Message Boards Message Boards

[WSS17] Reverse Dictionary

Posted 7 years ago

Abstract

The goal of this project was to develop a system that, given a definition or description, returns the name of the corresponding concept. Nowadays, one of the main and most popular approaches to consider when dealing with large amounts of data and means to learn from it, is Machine Learning. In the present project, this technique was explored via the Classify built-in function of Mathematica. Classify performed well for training sets consisting of balanced word-definition pairs; that is, sets having an homologous number of definitions per word. In unbalanced sets, performance was reduced dramatically, as the classifier chose only among the most frequent words. Further improvements include finding more sources so that balancing does not represent data loss, as well as building a recurrent neural network, which has been proven to be useful for this problem.


Data

The first part of this project was retrieving the necessary data. At the beginning, this was done by using the Mathematica WordData built-in function, but tests proved this to be insufficient for the classifier to train. By surfing the web for more content, a better source was found. Belonging to the Computer Laboratory of the University of Cambridge, this file contained compiled word-definition sets taken from 5 different freely available dictionaries: Wordnet, The American Heritage Dictionary, The Collaborative International Dictionary of English, Wiktionary and WebsterÂ’s. In total, this contained over 800,000 word-definition pairs.


Proof of Concept

The first approach at a solution was to attempt classifying small chunks of data with no special focus on homogeneity; that is, the amount of definitions per word could be very different in the training set (high variance). The results from these tests were under-performing, as the output from previously unseen definitions was always one of the most frequent words of the training set. From these results is that the emphasis turned towards balancing the training data.

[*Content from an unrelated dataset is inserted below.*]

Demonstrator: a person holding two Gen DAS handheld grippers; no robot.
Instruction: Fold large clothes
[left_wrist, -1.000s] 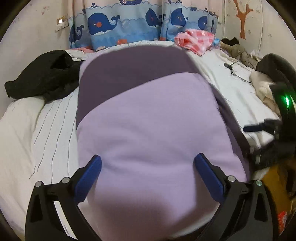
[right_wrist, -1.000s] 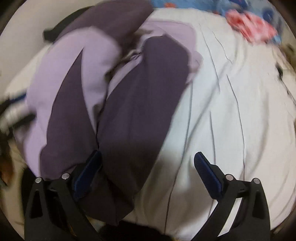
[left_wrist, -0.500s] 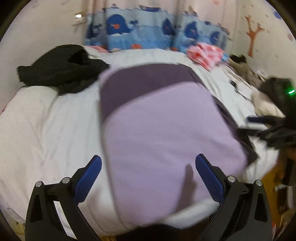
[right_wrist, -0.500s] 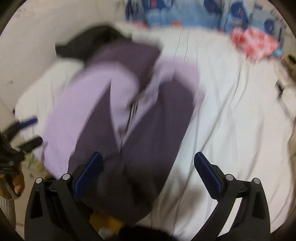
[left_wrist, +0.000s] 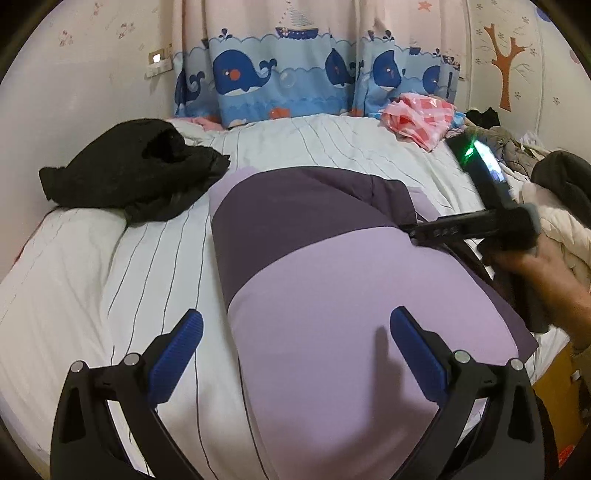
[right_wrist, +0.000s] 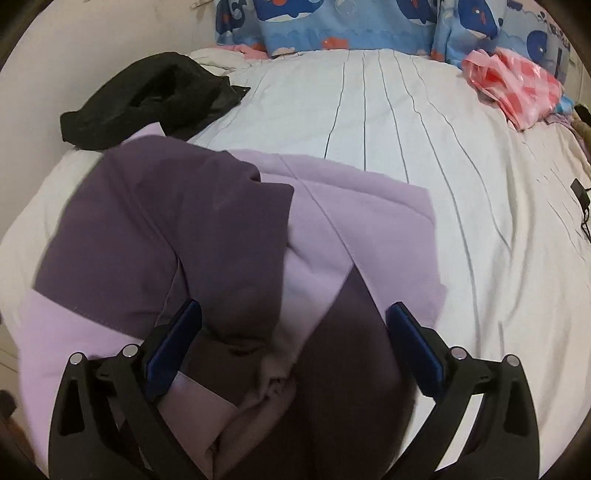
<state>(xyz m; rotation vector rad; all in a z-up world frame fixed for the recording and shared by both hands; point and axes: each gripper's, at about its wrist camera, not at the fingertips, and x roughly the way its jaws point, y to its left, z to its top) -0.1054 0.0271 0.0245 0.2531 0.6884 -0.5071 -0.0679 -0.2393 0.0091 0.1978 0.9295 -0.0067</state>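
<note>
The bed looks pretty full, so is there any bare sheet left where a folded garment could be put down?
Yes. The widest bare stretch of striped sheet lies between the purple garment, the black clothing and the pink checked bag. A narrower strip runs along the purple garment's left, below the black clothing. The right edge is crowded with piled clothes.

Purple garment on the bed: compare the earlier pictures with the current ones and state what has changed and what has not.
The right hand-held gripper has swung in from the bed's right edge to hover, open, over the purple garment, over its bunched right-hand folds. The left hand-held gripper pulled back a little, open, gripping nothing. The garment keeps its folded shape; the black garment and pink checked cloth stayed put.
</note>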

The second approach at exploring possible solutions was built in cases, parting from the simplest one. As a proof of concept, the first of these consisted in taking 50 of the most common nouns in the English language, with the definitions normalized to the minimum among the maximum number of definitions for each word; in this case 60. This was prepared in a text file in the format <word, definition>.

The first step was importing this file, from a training_data folder found in the current directory:

simplePath=FileNameJoin[{NotebookDirectory[],"training_data","60Def50Words.csv"}];
rawData=Import[simplePath];

Then its necessary to put this into a list of associations, which is the format expected by Classify:

associate[elem_]:=Last[elem]-> First[elem];
wordDefSet=Map[associate, rawData];

Now wordDefSet was divided into two sets: training and testing:

Testing Set

The testing set consisted of one word-definition pair per word, taken randomly from the complete set.

simpleTestingSet=Normal[DeleteDuplicates[Association[RandomSample[wordDefSet]]]];

Training Set

The training set was just the compliment of the testing set.

simpleTrainingSet=Select[wordDefSet,Not[MemberQ[simpleTestingSet,First[#]->_]]];

Classify

With the input prepared, an attempt to solve the problem via Classify was made:

classifier=Classify[simpleTrainingSet,PerformanceGoal->"Quality",Method->"Markov"]

As a visual representation of performance, a ConfusionMatrixPlot was generated from both the classifier and the testing set:

ClassifierMeasurements[classifier,simpleTestingSet,"ConfusionMatrixPlot"]

Classification performance from the testing set

One can see that without bias, the classifier proved to be much more accurate. Testing on 50 previously unseen definitions, it showed an accuracy of approximately 80%. Testing with own definitions proves to be more interesting, as one can test the classifier limits.

classifier["60 seconds"]
"minute"

Larger Dataset

With confidence from these results, the next step was trying out the same approach for a larger amount of data. This time the training set consisted in words having 50 or more definitions, with the later being normalized to just 50, in order to minimize variance.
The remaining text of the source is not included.